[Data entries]
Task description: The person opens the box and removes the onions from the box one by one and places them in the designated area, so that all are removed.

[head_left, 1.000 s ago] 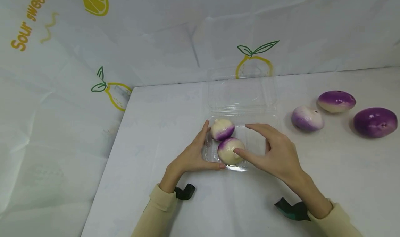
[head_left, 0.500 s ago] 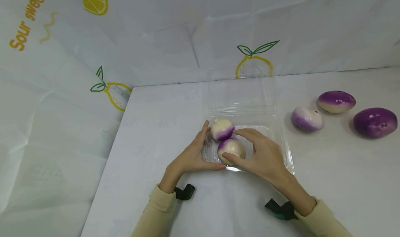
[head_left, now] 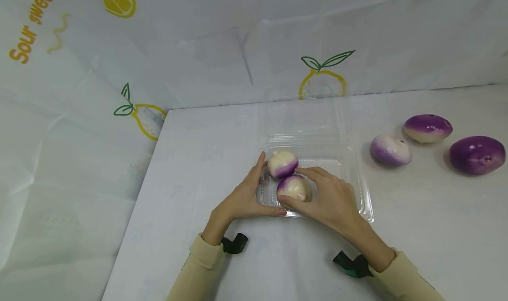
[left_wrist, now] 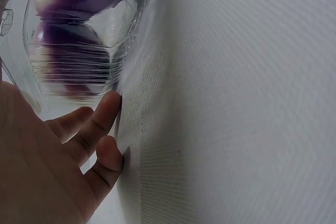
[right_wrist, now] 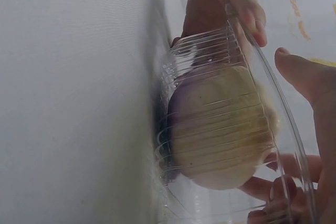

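A clear hinged plastic container lies unfolded on the white table. Two round purple-and-cream turnips sit in its left part, the rear turnip just behind the front turnip. My left hand spreads round the near left corner, thumb along the front rim and index finger along the left side. In the left wrist view its lower fingers lie close by the container wall. Over the container, my right hand holds the front turnip, with thumb on the near side and fingers on the far side.
To the right lie a pale lilac turnip, a purple-and-cream vegetable and a darker purple one. The transparent lid stands raised at the back, before a white cloth backdrop with lemon prints.
My right hand has moved left and down onto the front turnip and taken hold of it. That turnip has turned slightly in place. The left hand stays at the container's corner.
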`<state>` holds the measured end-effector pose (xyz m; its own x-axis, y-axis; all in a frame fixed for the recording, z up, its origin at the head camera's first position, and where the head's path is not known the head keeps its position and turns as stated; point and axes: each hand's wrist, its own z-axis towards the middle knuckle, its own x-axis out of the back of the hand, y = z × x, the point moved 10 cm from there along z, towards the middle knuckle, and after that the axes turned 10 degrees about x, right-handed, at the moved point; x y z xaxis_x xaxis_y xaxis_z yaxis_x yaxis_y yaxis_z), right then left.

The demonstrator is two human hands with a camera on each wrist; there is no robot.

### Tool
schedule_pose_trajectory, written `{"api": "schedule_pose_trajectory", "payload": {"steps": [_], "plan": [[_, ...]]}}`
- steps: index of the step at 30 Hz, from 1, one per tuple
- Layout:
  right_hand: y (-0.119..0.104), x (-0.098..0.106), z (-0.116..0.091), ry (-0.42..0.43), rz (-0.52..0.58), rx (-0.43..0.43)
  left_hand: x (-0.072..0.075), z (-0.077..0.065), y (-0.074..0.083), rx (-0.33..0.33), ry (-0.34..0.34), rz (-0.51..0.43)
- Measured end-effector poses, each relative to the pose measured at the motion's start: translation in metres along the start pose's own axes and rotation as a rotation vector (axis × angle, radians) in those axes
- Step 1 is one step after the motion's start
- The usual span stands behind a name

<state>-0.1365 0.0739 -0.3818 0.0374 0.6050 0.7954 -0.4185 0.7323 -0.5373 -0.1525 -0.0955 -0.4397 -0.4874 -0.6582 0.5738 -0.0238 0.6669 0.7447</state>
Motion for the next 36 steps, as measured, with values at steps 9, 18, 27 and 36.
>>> {"api": "schedule_pose_trajectory", "payload": {"steps": [9, 18, 27, 36], "plan": [[0.0014, -0.0041, -0.0001, -0.021, -0.035, -0.011, 0.0003, 0.0003, 0.0007, -0.001, 0.0, 0.001], [0.0035, -0.0064, -0.0011, -0.035, -0.063, -0.017, 0.0002, 0.0011, 0.0007, 0.0, 0.004, 0.01], [0.0033, -0.0067, -0.0018, -0.034, -0.063, -0.003, -0.0003, 0.0018, 0.0002, 0.009, 0.003, 0.009], [0.0043, -0.004, -0.0028, -0.043, -0.034, -0.024, -0.0004, 0.0004, -0.0006, 0.013, 0.002, 0.0]]}}
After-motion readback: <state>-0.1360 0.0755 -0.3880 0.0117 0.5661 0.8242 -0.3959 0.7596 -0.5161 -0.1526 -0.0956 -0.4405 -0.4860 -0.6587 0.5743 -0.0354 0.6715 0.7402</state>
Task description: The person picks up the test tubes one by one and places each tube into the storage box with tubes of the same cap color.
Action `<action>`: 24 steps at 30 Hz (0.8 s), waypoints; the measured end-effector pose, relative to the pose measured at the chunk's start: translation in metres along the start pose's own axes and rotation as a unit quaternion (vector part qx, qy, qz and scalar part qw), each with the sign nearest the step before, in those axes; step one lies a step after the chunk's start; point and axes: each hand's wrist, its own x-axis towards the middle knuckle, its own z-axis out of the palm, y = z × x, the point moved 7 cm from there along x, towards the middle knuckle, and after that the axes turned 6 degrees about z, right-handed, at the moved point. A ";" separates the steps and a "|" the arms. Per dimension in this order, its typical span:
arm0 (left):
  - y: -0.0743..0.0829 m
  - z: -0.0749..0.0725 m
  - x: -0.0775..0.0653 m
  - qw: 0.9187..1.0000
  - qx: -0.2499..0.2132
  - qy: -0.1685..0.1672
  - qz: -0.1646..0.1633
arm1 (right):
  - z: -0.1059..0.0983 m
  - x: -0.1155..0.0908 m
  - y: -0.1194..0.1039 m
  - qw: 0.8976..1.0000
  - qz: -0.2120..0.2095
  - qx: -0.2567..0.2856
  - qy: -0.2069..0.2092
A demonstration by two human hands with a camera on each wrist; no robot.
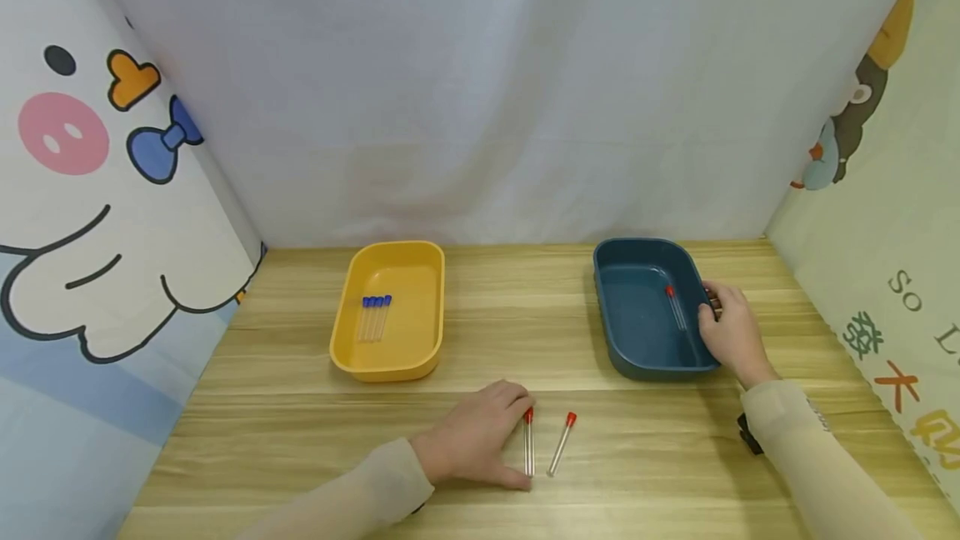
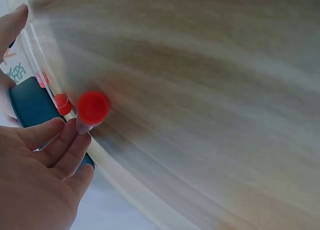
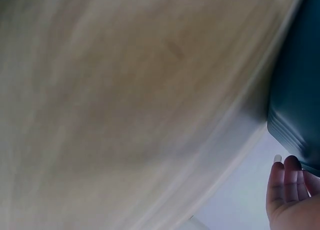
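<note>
My left hand (image 1: pixel 480 432) reaches over the table at front centre, thumb and fingers spread apart alongside clear tubes with red caps. In the left wrist view its fingertips are right at a red-capped tube (image 2: pixel 92 108), while the thumb stands well away. Just right of that hand lies another red-capped tube (image 1: pixel 562 445). My right hand (image 1: pixel 735 333) holds the right wall of a dark blue bin (image 1: pixel 660 372), thumb at the rim and fingers outside. Inside that bin lies one red-capped tube (image 1: pixel 677 308).
A yellow bin (image 1: pixel 386 373) stands at the left with several blue-capped tubes (image 1: pixel 375 319) lined up inside. Behind the wooden table (image 1: pixel 517 307) hangs a pale cloth (image 1: pixel 480 90). Printed panels flank both sides.
</note>
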 end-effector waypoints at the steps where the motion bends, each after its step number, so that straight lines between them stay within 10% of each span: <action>1: 0.000 0.000 0.000 1.000 0.001 0.001 -0.001 | 0.000 0.000 0.000 1.000 0.002 -0.001 0.002; 24: -0.003 -0.019 0.012 0.998 0.011 0.061 -0.009 | 0.002 -0.001 0.002 1.000 0.005 -0.013 -0.001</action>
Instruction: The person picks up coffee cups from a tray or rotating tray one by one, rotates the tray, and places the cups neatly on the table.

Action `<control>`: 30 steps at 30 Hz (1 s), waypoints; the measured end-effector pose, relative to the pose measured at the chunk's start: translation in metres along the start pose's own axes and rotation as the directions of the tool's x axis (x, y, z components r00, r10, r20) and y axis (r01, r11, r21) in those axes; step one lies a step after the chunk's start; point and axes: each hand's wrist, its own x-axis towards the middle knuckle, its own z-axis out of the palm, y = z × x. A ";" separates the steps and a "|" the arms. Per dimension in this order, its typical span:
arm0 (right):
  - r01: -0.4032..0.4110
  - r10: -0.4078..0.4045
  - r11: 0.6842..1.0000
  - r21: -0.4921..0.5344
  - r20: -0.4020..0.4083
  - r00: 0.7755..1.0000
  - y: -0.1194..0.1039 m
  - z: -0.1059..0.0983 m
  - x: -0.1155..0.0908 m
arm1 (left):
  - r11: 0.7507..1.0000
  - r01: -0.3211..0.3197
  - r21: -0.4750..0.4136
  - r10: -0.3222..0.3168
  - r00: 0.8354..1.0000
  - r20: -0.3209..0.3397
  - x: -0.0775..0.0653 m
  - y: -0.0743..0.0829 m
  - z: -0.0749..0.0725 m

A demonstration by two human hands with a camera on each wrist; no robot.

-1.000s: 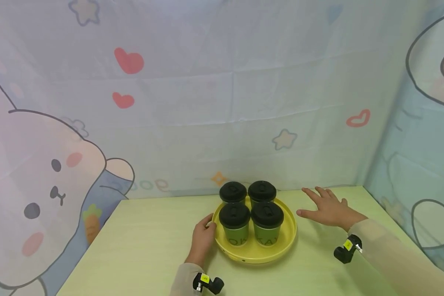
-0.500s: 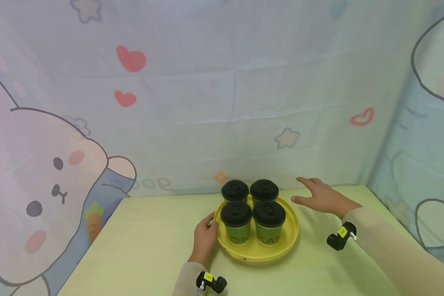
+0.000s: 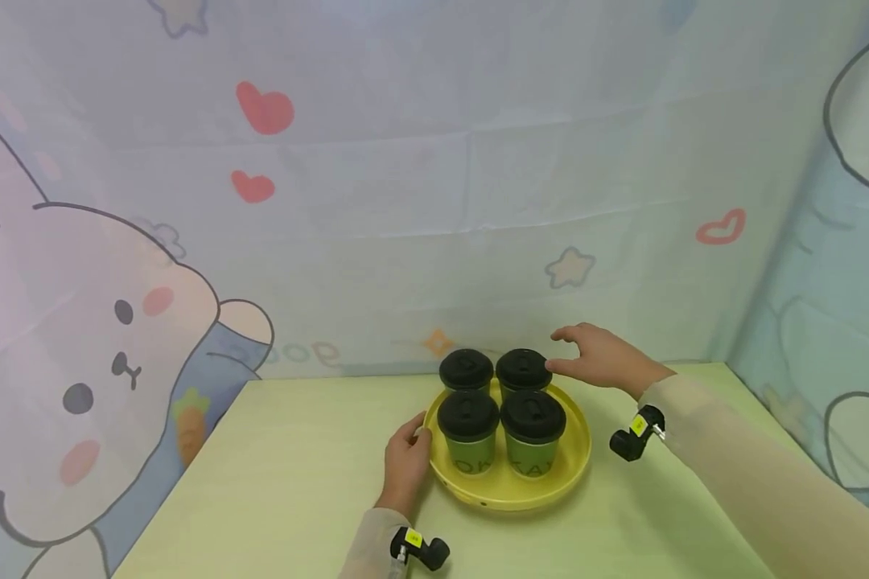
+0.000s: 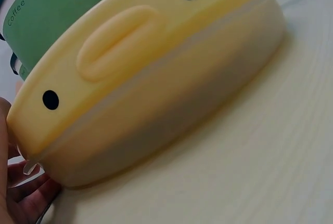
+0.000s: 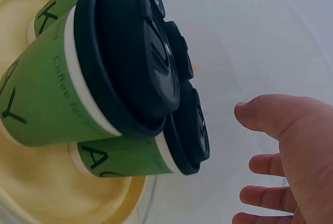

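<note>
"Why does our left hand [image 3: 405,465] grip this round yellow plastic tray [image 3: 510,495]?"
"Likely to steady the black-lidded green paper cups [image 3: 533,434] near our empty right hand [image 3: 603,359], its fingers loosely parted."

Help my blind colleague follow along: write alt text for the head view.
Four green cups with black lids stand on a round yellow tray on a pale table. A left hand grips the tray's rim; a right hand, open, hovers near the back right cup.
</note>
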 end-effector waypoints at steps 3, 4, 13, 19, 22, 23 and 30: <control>0.032 -0.032 0.999 0.002 0.014 0.999 -0.006 0.001 0.004 | 1.000 0.008 0.001 -0.008 1.000 -0.002 -0.002 -0.002 0.001; 0.041 -0.041 0.999 0.002 0.016 0.999 -0.008 0.001 0.006 | 1.000 0.006 0.001 -0.006 1.000 -0.001 -0.002 -0.002 0.001; 0.098 -0.097 0.995 -0.023 0.048 0.994 -0.020 0.011 0.020 | 1.000 0.008 -0.002 -0.008 1.000 -0.003 -0.003 -0.004 0.000; 0.097 -0.096 0.995 -0.029 0.061 0.994 -0.023 0.018 0.028 | 1.000 0.000 -0.003 0.000 1.000 -0.002 -0.001 -0.007 0.003; 0.097 -0.094 0.995 -0.037 0.069 0.993 -0.023 0.022 0.030 | 1.000 -0.004 -0.005 0.004 1.000 -0.002 -0.002 -0.006 0.005; 0.097 -0.094 0.994 -0.040 0.070 0.993 -0.023 0.022 0.031 | 1.000 -0.003 -0.005 0.003 1.000 -0.003 -0.002 -0.005 0.005; 0.082 -0.079 0.995 -0.050 0.062 0.995 -0.019 0.029 0.034 | 1.000 -0.006 0.002 0.006 1.000 -0.014 -0.005 0.000 0.007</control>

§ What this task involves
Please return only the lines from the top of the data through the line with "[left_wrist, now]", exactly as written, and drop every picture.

§ Solution
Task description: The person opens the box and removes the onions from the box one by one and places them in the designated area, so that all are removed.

[head_left, 1.000 s ago] 
[head_left, 0.500 s ago] 
[head_left, now] 
[left_wrist, now] 

Nothing further is needed for the exercise.